> [DATA]
#####

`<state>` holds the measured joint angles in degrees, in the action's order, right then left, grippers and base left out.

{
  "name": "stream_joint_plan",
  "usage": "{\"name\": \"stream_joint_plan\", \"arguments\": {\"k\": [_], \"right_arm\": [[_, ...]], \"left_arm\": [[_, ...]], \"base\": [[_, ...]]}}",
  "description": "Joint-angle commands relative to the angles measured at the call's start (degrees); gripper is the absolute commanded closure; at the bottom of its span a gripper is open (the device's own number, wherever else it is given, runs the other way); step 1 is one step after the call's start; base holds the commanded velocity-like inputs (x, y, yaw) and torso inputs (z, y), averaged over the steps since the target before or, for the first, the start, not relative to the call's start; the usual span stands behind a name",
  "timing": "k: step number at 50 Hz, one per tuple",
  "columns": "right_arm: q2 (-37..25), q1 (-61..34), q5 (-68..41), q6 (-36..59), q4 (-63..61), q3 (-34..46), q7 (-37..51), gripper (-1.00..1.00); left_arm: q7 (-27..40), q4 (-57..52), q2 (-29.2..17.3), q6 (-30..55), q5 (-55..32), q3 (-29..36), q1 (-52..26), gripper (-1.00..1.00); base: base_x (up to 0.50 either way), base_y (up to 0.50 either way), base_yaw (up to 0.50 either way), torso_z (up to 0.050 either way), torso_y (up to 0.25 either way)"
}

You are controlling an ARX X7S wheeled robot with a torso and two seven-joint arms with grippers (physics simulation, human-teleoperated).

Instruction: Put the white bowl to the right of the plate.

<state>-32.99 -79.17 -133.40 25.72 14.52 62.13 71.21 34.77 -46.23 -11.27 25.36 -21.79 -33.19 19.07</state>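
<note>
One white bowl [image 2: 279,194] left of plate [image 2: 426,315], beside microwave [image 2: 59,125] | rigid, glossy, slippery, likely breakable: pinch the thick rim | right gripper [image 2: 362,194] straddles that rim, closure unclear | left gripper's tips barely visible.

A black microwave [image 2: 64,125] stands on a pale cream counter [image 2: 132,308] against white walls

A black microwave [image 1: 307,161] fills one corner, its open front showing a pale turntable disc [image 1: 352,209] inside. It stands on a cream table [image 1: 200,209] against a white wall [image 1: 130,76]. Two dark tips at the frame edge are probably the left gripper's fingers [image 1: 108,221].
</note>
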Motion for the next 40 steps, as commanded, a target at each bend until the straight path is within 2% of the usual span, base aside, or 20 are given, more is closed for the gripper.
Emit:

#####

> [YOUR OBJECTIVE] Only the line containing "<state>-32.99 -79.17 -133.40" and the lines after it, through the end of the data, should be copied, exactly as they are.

> [RESULT FOR THIS TASK]
<state>-32.99 -79.17 -133.40 25.72 14.52 62.13 71.21 34.77 -46.23 -11.27 25.36 -21.79 -33.19 19.07</state>
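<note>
One white bowl [image 2: 279,194] left of plate [image 2: 426,315], beside microwave [image 2: 59,125] | rigid, glossy, slippery, likely breakable: pinch the thick rim | right gripper [image 2: 362,194] straddles that rim, closure unclear | left gripper's tips barely visible.

A black microwave [image 2: 64,125] stands on a pale cream counter [image 2: 132,308] against white walls

A black microwave [image 1: 307,161] fills one corner, its open front showing a pale turntable disc [image 1: 352,209] inside. It stands on a cream table [image 1: 200,209] against a white wall [image 1: 130,76]. Two dark tips at the frame edge are probably the left gripper's fingers [image 1: 108,221].
</note>
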Motion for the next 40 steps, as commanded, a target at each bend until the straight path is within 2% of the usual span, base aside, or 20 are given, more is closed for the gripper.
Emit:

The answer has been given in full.